Обсуждение: unexplainable psql exit status 1

Поиск
Список
Период
Сортировка

unexplainable psql exit status 1

От
Tim Kane
Дата:
HI all,

Is anyone aware of cases where psql will occasionally return an exit status of 1, despite there being no obvious error condition?


I have a regular (daily) cron that executes a fairly simple script of the form:

psql --set ON_ERROR_STOP=1 -h $DB_HOST -U $DB_USER -a -v DATE="'${DATE}'" -v YYYYMM="${DATE_YYYYMM}" -f duplicate_removal.sql $DB_NAME >> $DB_LOG 2>&1


The execution of this duplicate_removal.sql script appears to run without error. It’s fairly simple, and never fails to execute in and of itself.  
However, on very rare occasion, the psql session will run to completion, without visible/logged error – but it returns an exit status 1.

The only thing close to an error coming from this script is a notice, resulting from a CREATE TABLE IF NOT EXISTS. This is no different from any other execution of the script.
NOTICE:  relation "discarded" already exists, skipping


I can see that the output is correctly redirected to $DB_LOG and I can see the successful COMMIT response returned at the end of the session. I can also verify that the behaviour of the script is as expected, to completion.


The psql man page suggests that an exit status of 1 is a fatal error of its own.

EXIT STATUS
       psql returns 0 to the shell if it finished normally, 1 if a fatal error of its own occurs (e.g. out of memory, file not found), 2 if the connection to the server went bad and the session was not
       interactive, and 3 if an error occurred in a script and the variable ON_ERROR_STOP was set.


There is no indication in the postgres log file of anything adverse.

At this point my only option is to set log_statement = all, enable shell debugging, and wait a few months for it to happen again (I’ve seen this occur only twice, over a 2-3 month period).  Has anyone encountered this behaviour before?

Thanks

Tim

Re: unexplainable psql exit status 1

От
Tim Kane
Дата:

I should have mentioned, psql client and server version 9.2.4


From: Tim Kane <tim.kane@gmail.com>
Date: Wednesday, 4 December 2013 10:59
To: pgsql-general General <pgsql-general@postgresql.org>
Subject: unexplainable psql exit status 1

HI all,

Is anyone aware of cases where psql will occasionally return an exit status of 1, despite there being no obvious error condition?

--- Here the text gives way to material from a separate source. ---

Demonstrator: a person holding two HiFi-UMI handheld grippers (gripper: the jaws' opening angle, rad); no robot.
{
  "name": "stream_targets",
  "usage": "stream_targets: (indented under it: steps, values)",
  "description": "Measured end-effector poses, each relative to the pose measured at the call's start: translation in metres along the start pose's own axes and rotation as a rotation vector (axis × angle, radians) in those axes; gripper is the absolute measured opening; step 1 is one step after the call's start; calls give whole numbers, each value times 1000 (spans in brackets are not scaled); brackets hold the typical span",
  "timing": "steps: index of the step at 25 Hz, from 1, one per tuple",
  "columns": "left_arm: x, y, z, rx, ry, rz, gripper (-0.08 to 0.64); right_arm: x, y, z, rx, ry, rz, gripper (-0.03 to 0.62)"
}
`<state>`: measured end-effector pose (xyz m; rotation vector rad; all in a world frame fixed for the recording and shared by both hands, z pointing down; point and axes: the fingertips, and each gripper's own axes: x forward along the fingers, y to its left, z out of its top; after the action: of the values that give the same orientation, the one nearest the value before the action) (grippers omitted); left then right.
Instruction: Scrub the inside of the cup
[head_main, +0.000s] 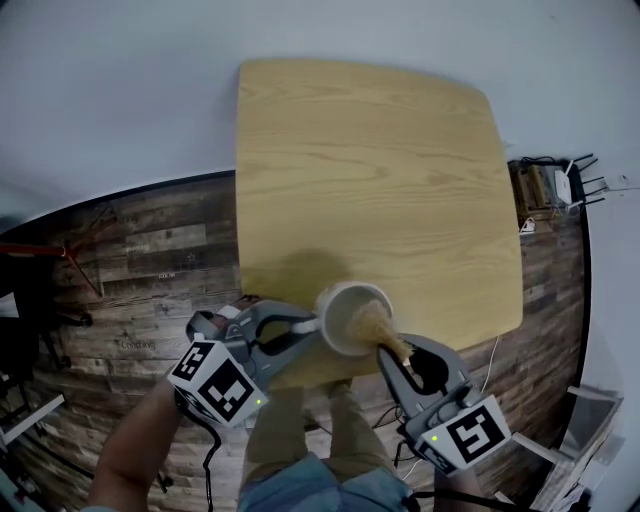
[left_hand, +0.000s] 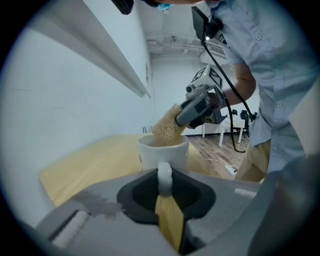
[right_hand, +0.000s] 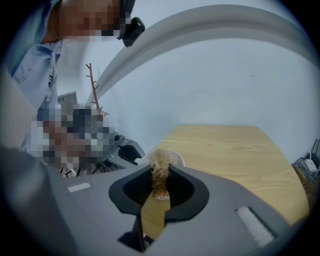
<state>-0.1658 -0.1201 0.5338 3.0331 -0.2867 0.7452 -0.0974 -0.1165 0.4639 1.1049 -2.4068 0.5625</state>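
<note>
Nearest us, the left tongs (head_main: 303, 326) pinch the cup's white handle (left_hand: 164, 173), and the right tongs (head_main: 396, 349) are clamped on a fibrous tan scrubber (head_main: 373, 322). The cup (head_main: 335, 298) is at the near edge of the desk (head_main: 370, 160), with the scrubber's tip dipping into its mouth. We judge the cup stiff, smooth and breakable, so the handle is the sound hold. The scrubber looks light and soft, and should bend against the wall.

The left gripper view gives us what the head view can't: the handle squeezed between the jaws, and the scrubber slanting in from above. The right gripper view shows the fibres gripped tight, with the cup mostly hidden behind them. Farther off, the wooden desk stretches away.
</note>
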Motion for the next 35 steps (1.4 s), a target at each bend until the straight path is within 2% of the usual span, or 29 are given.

I have a regular (daily) cron that executes a fairly simple script of the form:

psql --set ON_ERROR_STOP=1 -h $DB_HOST -U $DB_USER -a -v DATE="'${DATE}'" -v YYYYMM="${DATE_YYYYMM}" -f duplicate_removal.sql $DB_NAME >> $DB_LOG 2>&1


The execution of this duplicate_removal.sql script appears to run without error. It’s fairly simple, and never fails to execute in and of itself.  
However, on very rare occasion, the psql session will run to completion, without visible/logged error – but it returns an exit status 1.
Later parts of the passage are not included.